=== PROBLEM TO WORK ON ===
Each line below with the string "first" should be copied.

=== PROVIDED MATERIAL ===
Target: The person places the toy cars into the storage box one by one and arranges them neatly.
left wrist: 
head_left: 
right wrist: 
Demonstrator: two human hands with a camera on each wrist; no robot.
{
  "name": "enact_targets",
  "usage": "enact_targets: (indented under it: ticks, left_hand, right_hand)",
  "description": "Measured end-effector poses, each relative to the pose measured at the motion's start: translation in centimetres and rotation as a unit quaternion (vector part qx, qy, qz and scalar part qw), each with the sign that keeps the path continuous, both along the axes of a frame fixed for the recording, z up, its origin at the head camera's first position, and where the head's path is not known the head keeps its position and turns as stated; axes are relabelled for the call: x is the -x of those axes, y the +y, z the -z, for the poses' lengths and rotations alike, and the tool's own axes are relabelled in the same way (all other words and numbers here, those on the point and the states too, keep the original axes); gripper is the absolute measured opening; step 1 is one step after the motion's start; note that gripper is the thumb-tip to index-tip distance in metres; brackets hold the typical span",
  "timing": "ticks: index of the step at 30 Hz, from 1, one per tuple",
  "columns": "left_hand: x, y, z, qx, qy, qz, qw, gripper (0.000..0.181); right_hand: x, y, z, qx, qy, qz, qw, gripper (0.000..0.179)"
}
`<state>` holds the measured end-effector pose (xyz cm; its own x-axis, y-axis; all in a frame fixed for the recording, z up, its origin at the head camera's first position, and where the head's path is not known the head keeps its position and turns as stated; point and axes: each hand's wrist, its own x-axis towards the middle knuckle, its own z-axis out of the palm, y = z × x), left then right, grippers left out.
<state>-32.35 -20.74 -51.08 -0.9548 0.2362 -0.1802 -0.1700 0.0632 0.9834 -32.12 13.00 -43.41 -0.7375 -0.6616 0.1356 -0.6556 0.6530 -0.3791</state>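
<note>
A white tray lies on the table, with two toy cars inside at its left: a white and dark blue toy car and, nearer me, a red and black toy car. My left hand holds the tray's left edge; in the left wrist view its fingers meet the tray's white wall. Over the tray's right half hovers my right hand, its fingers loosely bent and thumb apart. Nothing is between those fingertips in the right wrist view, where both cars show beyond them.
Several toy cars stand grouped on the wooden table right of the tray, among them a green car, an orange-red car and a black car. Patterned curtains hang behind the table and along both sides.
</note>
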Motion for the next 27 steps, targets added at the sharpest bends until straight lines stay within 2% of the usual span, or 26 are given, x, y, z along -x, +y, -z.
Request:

=== RESULT OF THE TASK ===
  "description": "Measured end-effector poses, each relative to the pose measured at the motion's start: translation in centimetres and rotation as a unit quaternion (vector part qx, qy, qz and scalar part qw), each with the sign that keeps the path continuous, both along the axes of a frame fixed for the recording, z up, its origin at the head camera's first position, and where the head's path is not known the head keeps its position and turns as stated; axes are relabelled for the call: x is the -x of those axes, y the +y, z the -z, for the poses' lengths and rotations alike, and the tool's own axes are relabelled in the same way (all other words and numbers here, those on the point and the states too, keep the original axes); gripper is the absolute measured opening; step 1 is one step after the motion's start; note that gripper is the thumb-tip to index-tip distance in metres; brackets hold the typical span",
`<state>` holds the measured end-effector pose (xyz cm; its own x-axis, y-axis; all in a frame fixed for the recording, z up, its origin at the head camera's first position, and where the head's path is not known the head keeps its position and turns as stated; point and axes: each hand's wrist, its own x-axis towards the middle knuckle, its own z-axis out of the palm, y = z × x), left then right, grippers left out.

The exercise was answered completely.